When I was asked by Boulder Weekly to recommend five favorite books, I couldn’t resist sharing titles by these amazing Denver Noir authors. In addition to these recommendations, make sure to check out novels by Denver Noir authors Mario Acevedo, Amy Drayer, Peter Heller, Barbara Nickless, and Erika T. Wurth, as well as stories and essays by Francelia Belton, D.L. Cordero, and Twanna LaTrice Hill.

Winter Counts by David Heska Wanbli Weiden. Set on the Rosebud reservation in South Dakota (with scenes in Denver), this is the story of Virgil Wounded Horse, enforcer of vigilante justice, who must come to his own aid when his young nephew is hospitalized after a heroin overdose, and Virgil sets out to find those responsible for drug trade on the reservation.

A People’s History of Heaven by Mathangi Subramanian.
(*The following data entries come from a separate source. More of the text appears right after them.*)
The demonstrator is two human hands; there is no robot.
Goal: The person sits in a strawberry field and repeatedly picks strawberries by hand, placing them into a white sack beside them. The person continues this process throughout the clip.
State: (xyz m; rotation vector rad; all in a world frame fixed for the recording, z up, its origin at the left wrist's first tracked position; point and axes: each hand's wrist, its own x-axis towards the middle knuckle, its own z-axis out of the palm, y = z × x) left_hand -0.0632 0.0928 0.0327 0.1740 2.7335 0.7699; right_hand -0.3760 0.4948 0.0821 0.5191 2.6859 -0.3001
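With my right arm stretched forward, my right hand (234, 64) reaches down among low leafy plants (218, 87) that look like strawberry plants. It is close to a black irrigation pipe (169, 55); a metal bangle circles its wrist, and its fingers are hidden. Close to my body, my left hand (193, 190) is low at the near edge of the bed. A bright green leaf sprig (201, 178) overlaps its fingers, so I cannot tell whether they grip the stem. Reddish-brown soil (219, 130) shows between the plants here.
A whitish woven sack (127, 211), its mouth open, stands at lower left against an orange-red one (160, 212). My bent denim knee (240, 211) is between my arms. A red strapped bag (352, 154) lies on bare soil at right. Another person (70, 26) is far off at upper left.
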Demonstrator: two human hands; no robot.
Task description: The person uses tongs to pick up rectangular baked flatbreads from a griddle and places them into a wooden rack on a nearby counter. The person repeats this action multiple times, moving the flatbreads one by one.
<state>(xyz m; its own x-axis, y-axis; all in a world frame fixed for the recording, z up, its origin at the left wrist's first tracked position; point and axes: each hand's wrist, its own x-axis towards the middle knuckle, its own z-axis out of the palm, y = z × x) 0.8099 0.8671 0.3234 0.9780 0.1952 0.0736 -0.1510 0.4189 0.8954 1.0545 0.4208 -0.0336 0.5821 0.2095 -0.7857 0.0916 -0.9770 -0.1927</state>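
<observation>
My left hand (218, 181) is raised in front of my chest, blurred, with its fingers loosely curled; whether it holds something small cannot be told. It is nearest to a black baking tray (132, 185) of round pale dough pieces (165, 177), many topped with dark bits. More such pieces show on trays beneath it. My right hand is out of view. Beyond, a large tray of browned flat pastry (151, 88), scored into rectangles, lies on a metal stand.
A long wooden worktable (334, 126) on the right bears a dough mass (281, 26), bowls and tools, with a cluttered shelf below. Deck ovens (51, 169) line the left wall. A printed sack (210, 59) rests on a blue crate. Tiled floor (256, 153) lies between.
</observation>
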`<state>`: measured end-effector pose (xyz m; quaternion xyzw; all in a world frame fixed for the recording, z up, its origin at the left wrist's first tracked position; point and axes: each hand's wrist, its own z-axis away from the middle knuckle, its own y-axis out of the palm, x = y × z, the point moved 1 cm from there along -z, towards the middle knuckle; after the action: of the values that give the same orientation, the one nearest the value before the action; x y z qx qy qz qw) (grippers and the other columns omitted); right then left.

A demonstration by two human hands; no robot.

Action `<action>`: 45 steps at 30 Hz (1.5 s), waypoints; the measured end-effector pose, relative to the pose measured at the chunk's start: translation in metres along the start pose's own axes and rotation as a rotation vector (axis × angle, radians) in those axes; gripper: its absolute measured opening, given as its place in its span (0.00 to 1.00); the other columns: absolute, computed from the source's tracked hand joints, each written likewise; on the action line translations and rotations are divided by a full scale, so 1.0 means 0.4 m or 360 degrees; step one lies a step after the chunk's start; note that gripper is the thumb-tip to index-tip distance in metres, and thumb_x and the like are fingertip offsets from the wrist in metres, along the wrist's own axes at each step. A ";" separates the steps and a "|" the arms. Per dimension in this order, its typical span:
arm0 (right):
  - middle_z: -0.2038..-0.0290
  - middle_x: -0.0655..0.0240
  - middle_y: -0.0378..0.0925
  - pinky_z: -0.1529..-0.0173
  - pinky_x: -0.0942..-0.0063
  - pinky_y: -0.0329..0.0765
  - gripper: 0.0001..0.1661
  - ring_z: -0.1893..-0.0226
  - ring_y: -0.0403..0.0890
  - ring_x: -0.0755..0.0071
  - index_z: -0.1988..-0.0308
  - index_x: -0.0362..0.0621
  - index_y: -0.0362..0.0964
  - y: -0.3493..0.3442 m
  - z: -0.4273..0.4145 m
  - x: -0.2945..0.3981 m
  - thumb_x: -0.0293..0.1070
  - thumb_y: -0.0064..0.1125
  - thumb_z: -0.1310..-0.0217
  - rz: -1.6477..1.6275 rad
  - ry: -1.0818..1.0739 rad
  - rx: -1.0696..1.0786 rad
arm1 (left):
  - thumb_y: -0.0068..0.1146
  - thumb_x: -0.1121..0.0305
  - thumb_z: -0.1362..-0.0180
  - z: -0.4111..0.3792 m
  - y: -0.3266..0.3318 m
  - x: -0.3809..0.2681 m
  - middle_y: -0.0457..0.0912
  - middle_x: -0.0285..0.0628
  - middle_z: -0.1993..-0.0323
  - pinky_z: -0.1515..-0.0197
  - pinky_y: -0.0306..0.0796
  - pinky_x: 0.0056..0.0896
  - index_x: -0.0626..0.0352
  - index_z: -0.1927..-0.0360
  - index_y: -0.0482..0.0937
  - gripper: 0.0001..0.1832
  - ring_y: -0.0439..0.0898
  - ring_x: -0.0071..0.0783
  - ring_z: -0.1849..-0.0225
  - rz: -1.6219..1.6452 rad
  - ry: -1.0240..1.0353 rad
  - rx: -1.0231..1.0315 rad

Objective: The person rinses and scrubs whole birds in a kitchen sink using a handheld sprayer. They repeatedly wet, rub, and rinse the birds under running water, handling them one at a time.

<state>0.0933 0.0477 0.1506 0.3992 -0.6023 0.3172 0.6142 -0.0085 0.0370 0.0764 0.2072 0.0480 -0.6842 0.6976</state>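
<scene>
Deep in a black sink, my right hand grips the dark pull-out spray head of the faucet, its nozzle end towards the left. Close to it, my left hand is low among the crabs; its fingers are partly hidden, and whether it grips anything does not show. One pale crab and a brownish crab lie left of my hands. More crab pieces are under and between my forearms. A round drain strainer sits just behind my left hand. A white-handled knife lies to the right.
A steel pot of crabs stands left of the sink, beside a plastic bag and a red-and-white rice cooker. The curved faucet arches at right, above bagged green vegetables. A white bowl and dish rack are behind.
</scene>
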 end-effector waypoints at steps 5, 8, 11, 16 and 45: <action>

A beautiful story that explores friendship, mothers and daughters, and coming-of-age, featuring five girls growing up in a slum in Bangalore, India.

Angels In the Wind by Manuel Ramos.Nominated for the 2022 Shamus Award, this compelling P.I. story also has a personal, heartfelt touch, as Denver-based investigator Gus Corral searches the Eastern Colorado Plains for his cousin’s missing 17-year-old son.

 What’d I Miss? Daze of Our Lives by R. Alan Brooks and Cori Redford. A collection of comics from the weekly Colorado Sun feature, recognized by The Society of Professional Journalists as one of the top editorial comic strips in the Rocky Mountain region.

The Fireballer by Mark Stevens. This one is a bit of a cheat, since I haven’t read it yet (releases January 2023). But being a huge fan of Mark’s writing, and with an endorsement from William Kent Krueger that not just recommends but insists that this baseball story is one to read, I can’t wait to get my hands on a copy.